Planning an oligo pool synthesis workflow

Plan method choice, vendor quotes, and QC checks before your pool order goes live.

Key Takeaways

  • Array-based synthesis (Twist, Agilent) produces 1K-1M oligos per pool at $0.03-0.12 per oligo, ideal for CRISPR libraries, MPRA, and gene assembly.
  • Column-based synthesis provides higher purity (>99%) but is limited to individual sequences — use for critical primers and probes, not pools.
  • Synthesis error rate increases with oligo length: ~1 error per 200 bases for array synthesis vs ~1 per 500 bases for column synthesis.
  • Key QC metrics for pools: representation uniformity (<3-fold CV), dropout rate (<10%), and Gini coefficient (<0.25). The n-1 deletion product is the most common impurity, detectable by mass spectrometry as a -289 to -329 Da shift.
  • Design optimization can reduce synthesis failures by 40-60%: avoid homopolymers (>5 nt), extreme GC (<25% or >75%), and strong secondary structures.
  • NGS verification at 500-1000x coverage per oligo is essential for confirming pool composition before downstream experiments.

What this guide is not

This page is an educational and decision-support guide. It helps you compare methods, QC expectations, and vendor tradeoffs, but it is not a live quote engine, not a vendor submission portal, and not a replacement for application-specific protocol validation inside your lab.

1. What Oligo Pool Synthesis Includes

Oligo pool synthesis is the large-scale production of many unique oligonucleotide sequences in a single manufacturing process.
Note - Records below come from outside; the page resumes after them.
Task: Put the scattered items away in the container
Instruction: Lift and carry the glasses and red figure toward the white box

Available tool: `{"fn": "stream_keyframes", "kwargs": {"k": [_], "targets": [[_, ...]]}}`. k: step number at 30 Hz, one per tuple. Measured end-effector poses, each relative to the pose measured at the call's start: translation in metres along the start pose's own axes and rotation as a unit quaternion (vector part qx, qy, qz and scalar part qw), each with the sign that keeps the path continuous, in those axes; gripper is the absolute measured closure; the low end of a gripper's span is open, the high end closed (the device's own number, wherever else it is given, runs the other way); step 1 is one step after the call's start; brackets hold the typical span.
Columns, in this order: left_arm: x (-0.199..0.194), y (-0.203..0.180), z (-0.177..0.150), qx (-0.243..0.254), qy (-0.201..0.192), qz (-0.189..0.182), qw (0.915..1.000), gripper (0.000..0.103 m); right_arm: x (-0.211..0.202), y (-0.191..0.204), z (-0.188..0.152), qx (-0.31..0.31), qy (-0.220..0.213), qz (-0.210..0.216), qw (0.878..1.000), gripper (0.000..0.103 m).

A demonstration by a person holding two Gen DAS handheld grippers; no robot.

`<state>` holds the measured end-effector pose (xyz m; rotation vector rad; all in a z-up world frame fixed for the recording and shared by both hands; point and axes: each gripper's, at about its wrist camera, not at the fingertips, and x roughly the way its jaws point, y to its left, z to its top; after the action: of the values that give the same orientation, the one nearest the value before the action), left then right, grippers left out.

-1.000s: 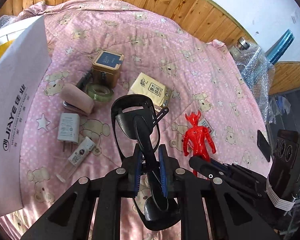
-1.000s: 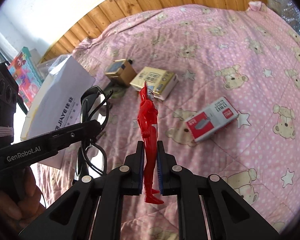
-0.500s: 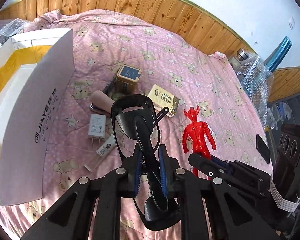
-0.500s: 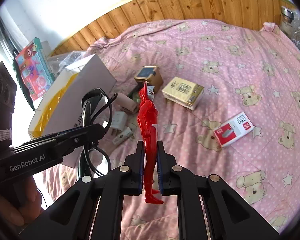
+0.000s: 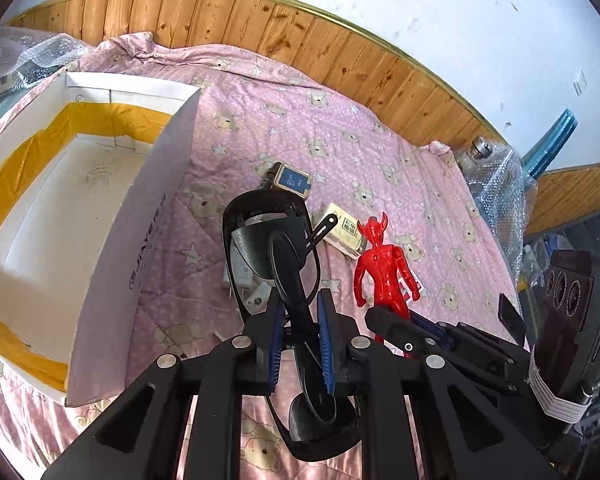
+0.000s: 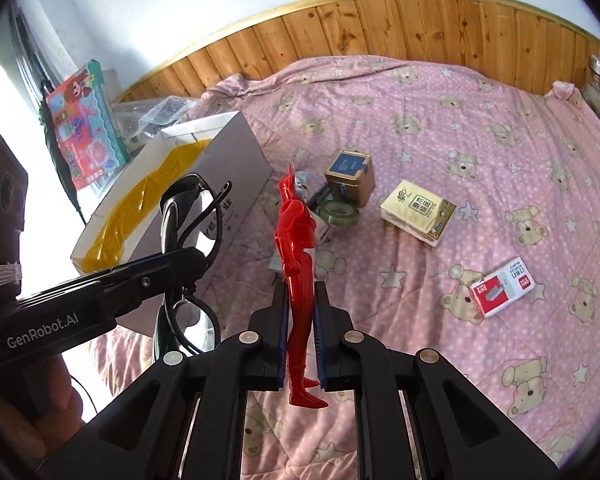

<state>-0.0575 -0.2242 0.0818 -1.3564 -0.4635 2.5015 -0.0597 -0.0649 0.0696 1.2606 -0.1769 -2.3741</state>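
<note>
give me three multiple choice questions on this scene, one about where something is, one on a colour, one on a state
1. Where does the staples box lie?
A. inside the white box
B. on the pink bedspread, apart from the other items
C. on top of the tape roll

2. What colour is the toy figure?
A. red
B. blue
C. green

3. What is the left hand-held gripper doing?
A. hanging open
B. shut on black glasses
C. shut on a charger

Answers:
1. B, it rests alone on the bedspread, off to the right of the cluster.
2. A, the figure clamped in the right hand-held gripper is bright red.
3. B, its pads pinch the black glasses, held up beside the white box.
</note>
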Motion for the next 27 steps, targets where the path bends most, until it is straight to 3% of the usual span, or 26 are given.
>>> {"fn": "stream_keyframes", "kwargs": {"k": [20,27], "targets": [[-0.044,0.039,0.012,-0.029,-0.047,-0.038,0.9978,0.086,-0.001,0.068,0.025,-0.038,-0.01,0.003,0.999,0.091],[-0.06,0.061,0.02,-0.042,-0.063,-0.03,0.9967,0.086,0.003,0.099,0.036,-0.062,-0.015,0.008,0.998,0.091]]}}
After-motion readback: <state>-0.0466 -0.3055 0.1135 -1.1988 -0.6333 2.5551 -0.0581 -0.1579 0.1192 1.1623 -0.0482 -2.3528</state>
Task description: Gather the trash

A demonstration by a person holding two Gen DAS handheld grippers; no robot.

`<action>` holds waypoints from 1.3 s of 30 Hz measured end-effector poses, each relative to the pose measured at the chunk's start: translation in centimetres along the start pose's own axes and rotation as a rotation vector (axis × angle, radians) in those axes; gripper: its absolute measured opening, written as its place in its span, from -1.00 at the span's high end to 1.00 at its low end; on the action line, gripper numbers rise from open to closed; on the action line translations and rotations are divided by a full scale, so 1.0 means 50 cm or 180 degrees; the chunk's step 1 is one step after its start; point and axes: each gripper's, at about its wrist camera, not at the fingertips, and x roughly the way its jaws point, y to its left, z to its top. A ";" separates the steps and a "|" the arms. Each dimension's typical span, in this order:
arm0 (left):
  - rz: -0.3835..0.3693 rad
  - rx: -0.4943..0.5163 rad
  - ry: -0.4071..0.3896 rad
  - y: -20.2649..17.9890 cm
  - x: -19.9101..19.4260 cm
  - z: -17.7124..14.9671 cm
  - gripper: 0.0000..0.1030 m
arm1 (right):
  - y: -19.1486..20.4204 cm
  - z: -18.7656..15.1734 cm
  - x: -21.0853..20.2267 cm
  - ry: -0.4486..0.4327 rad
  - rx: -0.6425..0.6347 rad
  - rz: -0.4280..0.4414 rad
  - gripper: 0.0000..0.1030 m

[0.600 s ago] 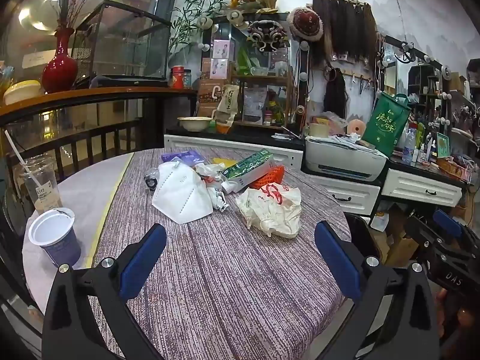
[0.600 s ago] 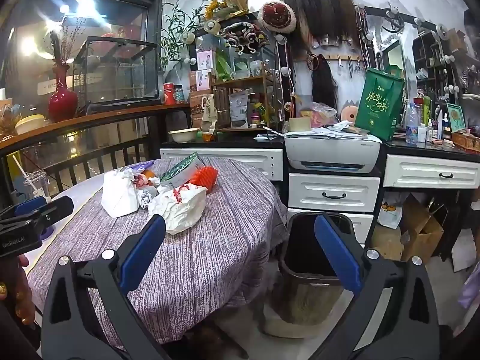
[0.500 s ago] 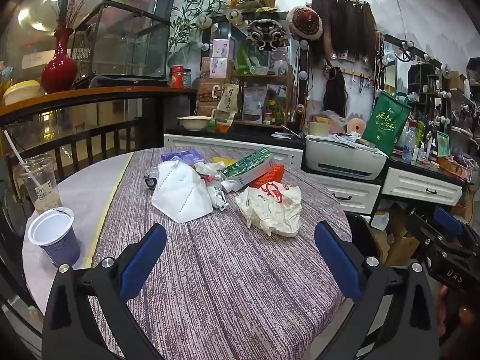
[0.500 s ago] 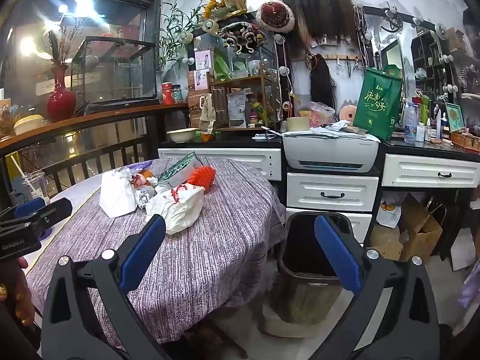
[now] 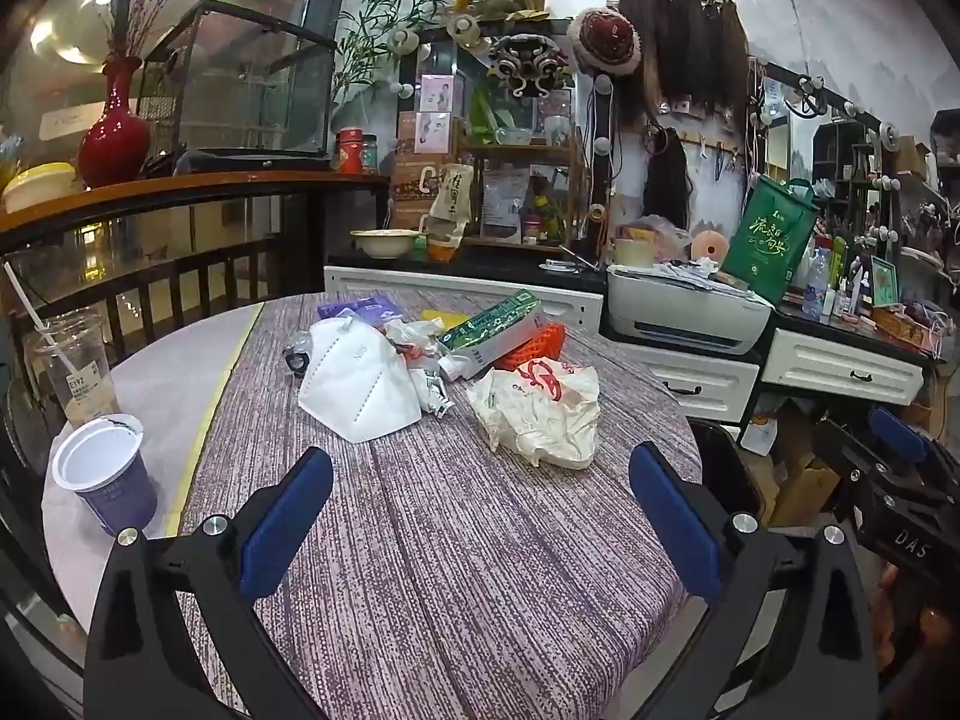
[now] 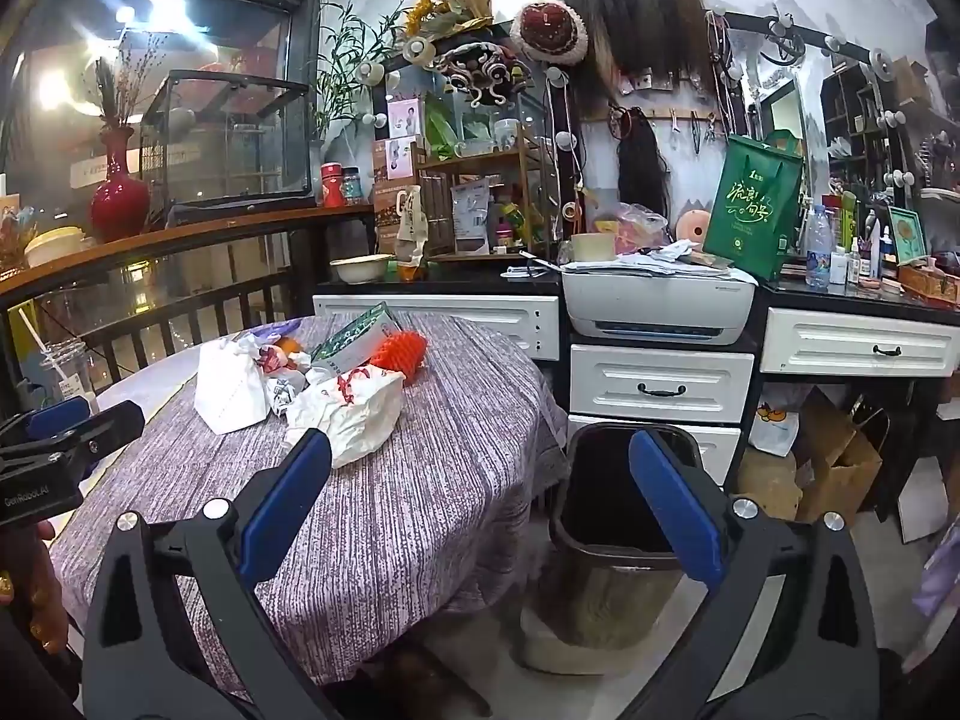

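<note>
While both grippers hang spread and empty, left gripper (image 5: 480, 522) sits above the table's (image 5: 456, 570) near edge. Trash (image 5: 444, 372), mask (image 5: 357, 384) and bag (image 5: 540, 414), lies mid-table, well beyond the fingers (image 5: 288, 516). Right gripper (image 6: 480, 516) straddles the table's right edge and bin (image 6: 606, 516).

trash pile on the round table: white folded face mask (image 5: 360, 384) at 9 o'clock of the pile; crumpled white plastic bag with red print (image 5: 543, 414) at 4 o'clock; green carton (image 5: 489, 330) lying flat at 12 o'clock, orange mesh (image 5: 534, 345) touching it. dark bin (image 6: 624, 498) upright on the floor, beside the table.
</note>
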 end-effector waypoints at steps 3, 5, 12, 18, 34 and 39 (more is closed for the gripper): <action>0.0000 0.0001 0.0005 0.002 -0.001 0.001 -0.90 | 0.000 -0.002 0.002 0.0008 0.0000 0.0010 -0.91; -0.0006 -0.0002 0.0003 -0.004 -0.001 -0.004 -0.90 | 0.000 -0.003 0.001 0.0005 -0.0003 0.0011 -0.91; -0.0036 0.0000 0.0027 0.006 -0.002 -0.003 -0.90 | 0.006 0.001 -0.006 -0.0006 -0.0012 0.0011 -0.91; -0.0034 0.0003 0.0029 0.005 -0.002 -0.004 -0.90 | 0.005 0.002 -0.006 0.0009 0.0000 0.0003 -0.91; -0.0033 0.0004 0.0035 0.003 0.001 -0.006 -0.90 | 0.002 0.002 -0.001 0.0050 0.0027 -0.0018 -0.91; -0.0038 0.0001 0.0039 0.002 0.002 -0.008 -0.90 | 0.000 0.004 -0.002 0.0058 0.0028 -0.0025 -0.91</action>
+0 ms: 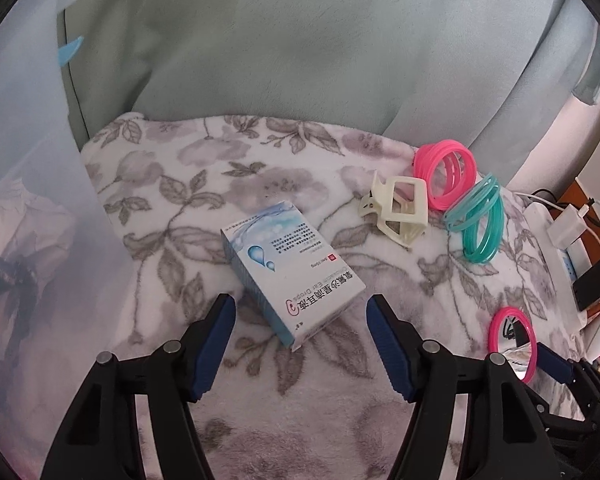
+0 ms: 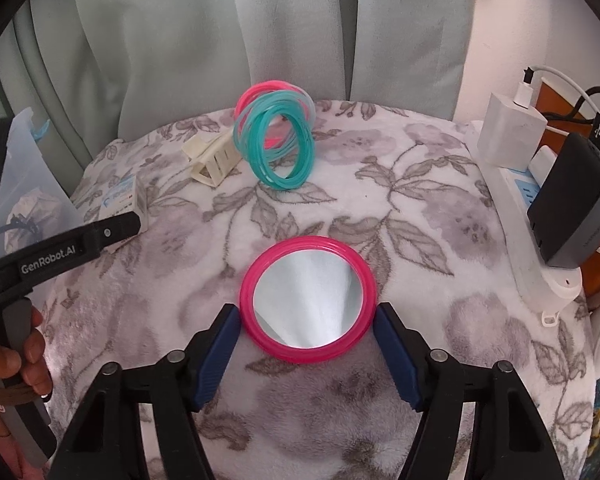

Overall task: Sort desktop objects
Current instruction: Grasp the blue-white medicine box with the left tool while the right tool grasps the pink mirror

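A white and blue ear-drops box (image 1: 290,270) lies on the floral blanket (image 1: 220,184); my left gripper (image 1: 300,314) is open with its blue pads either side of the box's near end. A round pink-rimmed mirror (image 2: 307,303) lies flat; my right gripper (image 2: 307,322) is open with its pads beside the mirror's rim, close to touching. The mirror also shows in the left wrist view (image 1: 514,342). A cream hair claw clip (image 1: 400,208), pink bangles (image 1: 446,174) and teal bangles (image 1: 478,224) lie further back. The box (image 2: 118,202), clip (image 2: 212,158) and teal bangles (image 2: 280,146) also show in the right wrist view.
A translucent plastic bin (image 1: 32,208) stands at the left edge. A white power strip (image 2: 528,232) with chargers and cables runs along the right edge. Pale curtains (image 2: 220,40) hang behind the blanket. The left gripper's arm (image 2: 60,248) crosses the left side.
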Demonstrator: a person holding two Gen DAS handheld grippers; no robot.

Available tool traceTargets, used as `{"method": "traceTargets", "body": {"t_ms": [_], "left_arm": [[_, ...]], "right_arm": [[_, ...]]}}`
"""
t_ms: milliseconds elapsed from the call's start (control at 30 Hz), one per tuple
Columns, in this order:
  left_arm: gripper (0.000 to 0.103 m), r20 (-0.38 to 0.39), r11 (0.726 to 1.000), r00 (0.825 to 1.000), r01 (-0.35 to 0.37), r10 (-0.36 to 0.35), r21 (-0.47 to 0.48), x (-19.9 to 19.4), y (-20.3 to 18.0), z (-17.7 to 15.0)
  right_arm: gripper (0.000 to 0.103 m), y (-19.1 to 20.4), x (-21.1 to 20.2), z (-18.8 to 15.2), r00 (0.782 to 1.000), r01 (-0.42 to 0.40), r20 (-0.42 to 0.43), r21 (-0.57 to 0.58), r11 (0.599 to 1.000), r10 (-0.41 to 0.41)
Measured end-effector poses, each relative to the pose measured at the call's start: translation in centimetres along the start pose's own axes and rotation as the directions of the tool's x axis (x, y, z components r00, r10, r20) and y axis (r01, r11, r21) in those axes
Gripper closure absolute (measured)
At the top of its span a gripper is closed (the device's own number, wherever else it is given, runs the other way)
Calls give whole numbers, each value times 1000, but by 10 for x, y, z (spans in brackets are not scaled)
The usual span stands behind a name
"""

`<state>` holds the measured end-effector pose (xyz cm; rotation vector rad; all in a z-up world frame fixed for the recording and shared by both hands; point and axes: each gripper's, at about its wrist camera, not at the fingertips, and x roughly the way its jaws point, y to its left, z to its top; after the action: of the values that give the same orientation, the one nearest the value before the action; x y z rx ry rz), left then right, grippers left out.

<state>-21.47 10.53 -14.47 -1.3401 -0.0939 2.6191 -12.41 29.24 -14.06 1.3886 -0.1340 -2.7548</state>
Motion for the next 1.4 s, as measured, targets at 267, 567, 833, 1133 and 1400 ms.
{"method": "traceTargets", "body": {"t_ms": [267,567,833,1133,1400], "left_arm": [[33,-19,1000,1000,-15,14,-13,11,-2,6],[34,-4,999,999,-37,37,-25,15,1,8],[44,11,1000,1000,8,-8,-9,5,2,1],[44,-7,999,1000,30,-30,17,-1,-3,-7],[45,-13,998,998,57,-57,24,-15,-5,-19]], "right_arm": [[31,1,0,-1,1000,6,6,-2,1000,-5],[31,0,0,-1,1000,-4,12,8,1000,4],[32,-1,-1,-2,1000,-16,14,19,1000,16],[32,-6,-5,-2,999,-34,13,56,998,33],[32,-11,-15,-12,1000,-21,4,78,997,21]]}}
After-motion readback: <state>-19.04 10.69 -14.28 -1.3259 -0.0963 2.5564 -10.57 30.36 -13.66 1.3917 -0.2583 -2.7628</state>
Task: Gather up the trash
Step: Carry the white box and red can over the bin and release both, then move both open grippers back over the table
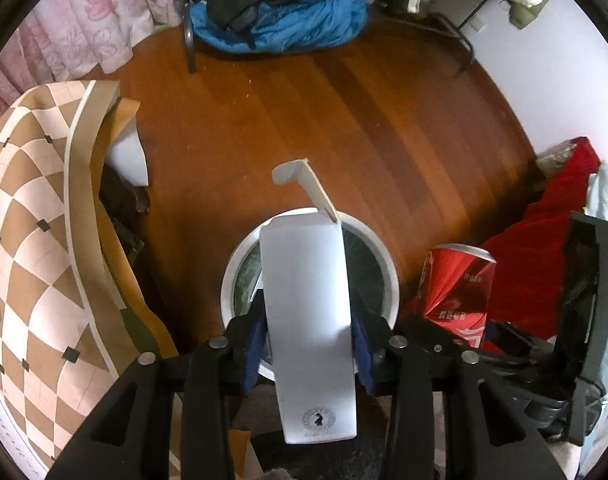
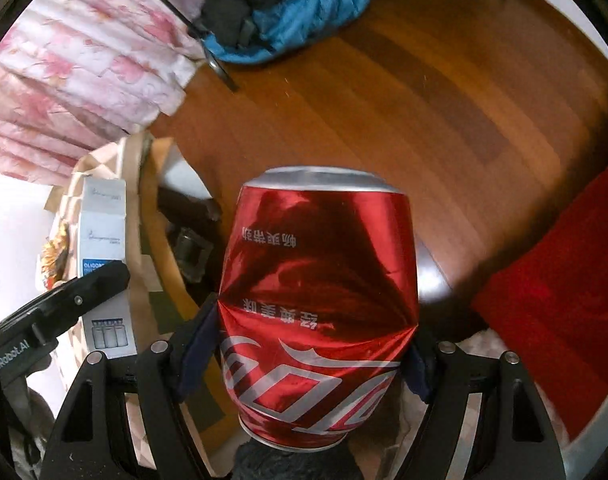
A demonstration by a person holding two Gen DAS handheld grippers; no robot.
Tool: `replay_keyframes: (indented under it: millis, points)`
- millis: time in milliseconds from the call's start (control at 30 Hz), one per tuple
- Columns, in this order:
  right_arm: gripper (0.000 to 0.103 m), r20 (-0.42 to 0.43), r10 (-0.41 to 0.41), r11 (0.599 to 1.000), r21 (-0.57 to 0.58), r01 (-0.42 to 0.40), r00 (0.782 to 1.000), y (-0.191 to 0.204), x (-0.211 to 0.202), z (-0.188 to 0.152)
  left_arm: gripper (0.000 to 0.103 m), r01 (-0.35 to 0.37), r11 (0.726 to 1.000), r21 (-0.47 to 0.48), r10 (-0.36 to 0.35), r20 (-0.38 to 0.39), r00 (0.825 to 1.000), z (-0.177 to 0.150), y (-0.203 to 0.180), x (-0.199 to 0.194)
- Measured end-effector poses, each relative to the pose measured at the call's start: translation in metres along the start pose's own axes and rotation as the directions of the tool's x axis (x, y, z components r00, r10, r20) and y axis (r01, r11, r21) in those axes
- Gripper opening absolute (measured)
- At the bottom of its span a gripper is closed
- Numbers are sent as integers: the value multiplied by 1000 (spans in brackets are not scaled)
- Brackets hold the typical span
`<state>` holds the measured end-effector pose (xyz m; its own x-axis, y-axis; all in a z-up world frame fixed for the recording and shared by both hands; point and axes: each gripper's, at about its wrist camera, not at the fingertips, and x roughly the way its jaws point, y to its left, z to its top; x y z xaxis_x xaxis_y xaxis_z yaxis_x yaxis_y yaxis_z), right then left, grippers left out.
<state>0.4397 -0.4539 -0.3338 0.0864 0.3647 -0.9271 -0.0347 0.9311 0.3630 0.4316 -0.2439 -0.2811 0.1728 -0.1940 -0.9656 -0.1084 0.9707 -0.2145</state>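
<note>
My left gripper (image 1: 308, 324) points down, its blue pads against both sides of a tall white carton (image 1: 304, 304) with an open top flap. The carton hangs over a round white-rimmed bin (image 1: 230, 280) with a dark liner on the wooden floor. My right gripper (image 2: 316, 344) is shut on a dented red cola can (image 2: 316, 304), held upright over the floor. From the left wrist view the can (image 1: 460, 288) hangs just right of the bin. In the right wrist view the white carton (image 2: 104, 240) shows at the left, in the other gripper's black frame.
A table with a brown-and-cream chequered cloth (image 1: 32, 220) stands left of the bin. Red fabric (image 1: 544, 240) lies to the right. A blue cloth heap (image 1: 296, 24) on a black frame and a pink floral curtain (image 1: 84, 12) are at the back. Wooden floor (image 1: 324, 112) lies between.
</note>
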Motion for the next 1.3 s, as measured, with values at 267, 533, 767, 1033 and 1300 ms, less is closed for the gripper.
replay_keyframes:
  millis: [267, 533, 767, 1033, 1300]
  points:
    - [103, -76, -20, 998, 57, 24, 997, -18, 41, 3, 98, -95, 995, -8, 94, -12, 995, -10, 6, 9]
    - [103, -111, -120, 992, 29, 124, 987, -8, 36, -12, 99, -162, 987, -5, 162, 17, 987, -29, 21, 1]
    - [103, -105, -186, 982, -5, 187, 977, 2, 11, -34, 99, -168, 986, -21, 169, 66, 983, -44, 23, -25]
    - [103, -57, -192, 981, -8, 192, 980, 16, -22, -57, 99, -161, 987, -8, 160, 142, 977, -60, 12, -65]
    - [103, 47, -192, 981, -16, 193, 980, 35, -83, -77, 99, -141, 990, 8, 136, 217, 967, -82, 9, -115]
Unlike traditional column-based synthesis that produces one sequence at a time, array-based platforms synthesize thousands to millions of distinct oligos simultaneously, delivering them as a mixed pool.

This technology enables applications that would be prohibitively expensive with individual oligo synthesis:

CRISPR Libraries

Genome-wide knockout, CRISPRa/i, and tiling libraries with 10K-200K sgRNA oligos per pool.

Gene Assembly

Overlapping oligos for Gibson assembly or Golden Gate cloning of synthetic genes (1-10 kb).

MPRA / Reporter Assays

Massively parallel reporter assays testing thousands of regulatory element variants simultaneously.

Targeted Sequencing

Hybridization capture panels and amplicon sequencing panels for NGS target enrichment.

Mutagenesis Libraries

Saturation mutagenesis, deep mutational scanning (DMS), and variant libraries for protein engineering.

DNA Data Storage

Encoding digital information in synthetic DNA sequences using large oligo pools as the storage medium.

2. Which Synthesis Method Fits Your Pool?

Use this comparison when you need to decide whether array-based or column-based synthesis fits your pool size, oligo length, acceptable error rate, purification needs, and downstream workflow.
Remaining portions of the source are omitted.